#### DATA BELOW ####

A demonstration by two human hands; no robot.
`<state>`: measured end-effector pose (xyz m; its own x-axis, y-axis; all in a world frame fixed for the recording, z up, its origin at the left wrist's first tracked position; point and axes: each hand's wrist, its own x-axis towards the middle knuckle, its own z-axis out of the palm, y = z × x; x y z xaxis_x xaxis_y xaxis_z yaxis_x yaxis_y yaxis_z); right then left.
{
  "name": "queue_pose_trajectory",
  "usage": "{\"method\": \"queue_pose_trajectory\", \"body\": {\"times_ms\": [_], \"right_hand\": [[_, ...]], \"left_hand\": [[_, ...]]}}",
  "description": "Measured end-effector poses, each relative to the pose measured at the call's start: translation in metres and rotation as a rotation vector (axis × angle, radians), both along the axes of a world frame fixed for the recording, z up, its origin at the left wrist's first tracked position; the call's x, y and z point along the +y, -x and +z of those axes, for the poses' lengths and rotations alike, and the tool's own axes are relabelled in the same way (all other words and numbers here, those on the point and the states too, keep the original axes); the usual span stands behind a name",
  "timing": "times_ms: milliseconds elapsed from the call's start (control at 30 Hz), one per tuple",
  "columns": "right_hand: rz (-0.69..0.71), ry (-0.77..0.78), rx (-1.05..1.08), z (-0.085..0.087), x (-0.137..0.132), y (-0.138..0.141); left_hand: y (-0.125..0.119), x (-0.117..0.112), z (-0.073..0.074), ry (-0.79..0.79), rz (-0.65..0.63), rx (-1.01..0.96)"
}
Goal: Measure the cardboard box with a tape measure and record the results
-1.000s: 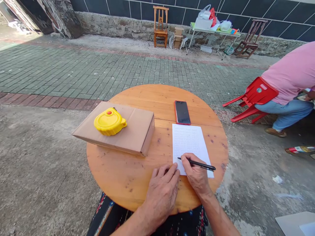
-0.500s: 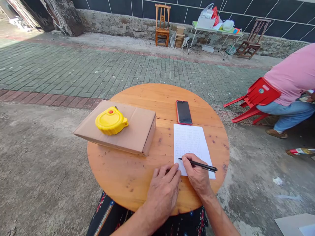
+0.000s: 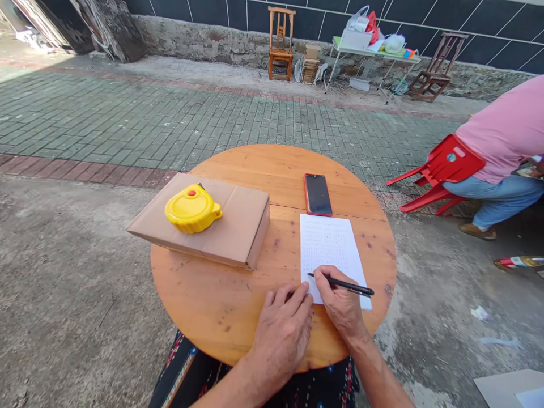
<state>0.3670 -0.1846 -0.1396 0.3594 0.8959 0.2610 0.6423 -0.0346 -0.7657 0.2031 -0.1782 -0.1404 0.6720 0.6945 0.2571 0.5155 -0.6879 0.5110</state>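
Note:
A black pen [image 3: 351,286] is pinched in my right hand [image 3: 341,303], its tip at the lower left part of a white sheet of paper [image 3: 329,243]. Rows of small handwriting cover the upper part of the sheet. My left hand [image 3: 284,320] lies flat on the round wooden table [image 3: 204,306], its fingertips at the paper's lower left edge. Just beyond the sheet is a phone [image 3: 318,194] in a red case, screen up. To the left sits a closed cardboard box [image 3: 232,226] with a yellow tape measure [image 3: 192,208] on top.
At the right, a person in a pink shirt [image 3: 505,130] sits on a red plastic chair [image 3: 453,158]. By the far wall stand a wooden chair [image 3: 280,45], a folding table [image 3: 334,62] with bags on it, and a darker chair [image 3: 440,65]. A bottle [image 3: 518,262] lies on the ground.
The back end of the pen has shifted very slightly to the left. Both hands, the paper and the other things stay in place.

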Motion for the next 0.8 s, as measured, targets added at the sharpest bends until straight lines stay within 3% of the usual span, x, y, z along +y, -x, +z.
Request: {"method": "queue_pose_trajectory", "body": {"times_ms": [800], "right_hand": [[-0.015,0.01,0.001,-0.0033,-0.0004,-0.001]], "left_hand": [[0.0012,0.0011,0.0047,-0.011,-0.002,0.016]]}}
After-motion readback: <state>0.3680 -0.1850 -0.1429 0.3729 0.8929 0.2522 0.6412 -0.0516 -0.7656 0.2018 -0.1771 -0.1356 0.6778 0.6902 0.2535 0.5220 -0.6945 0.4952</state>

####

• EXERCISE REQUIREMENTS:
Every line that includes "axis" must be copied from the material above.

• THE COMPLETED TASK:
`<state>`: measured end-effector pose (xyz m; its own x-axis, y-axis; all in a world frame fixed for the recording, z up, its origin at the left wrist's first tracked position; point and axes: each hand's wrist, its own x-axis towards the middle knuckle, its own z-axis out of the palm, y = z × x; x y z xaxis_x xaxis_y xaxis_z yaxis_x yaxis_y yaxis_z); right then left.
  "description": "Measured end-effector poses, each relative to the pose measured at the call's start: translation in metres and rotation as a rotation vector (axis × angle, radians), both along the axes of a world frame fixed for the recording, z up, its origin at the left wrist's first tracked position; the call's x, y and z point along the +y, -x and +z of those axes, for the poses' lengths and rotations alike, and the tool's own axes are relabelled in the same way (all other words and numbers here, those on the point and the states too, keep the original axes); the usual span stands behind a name",

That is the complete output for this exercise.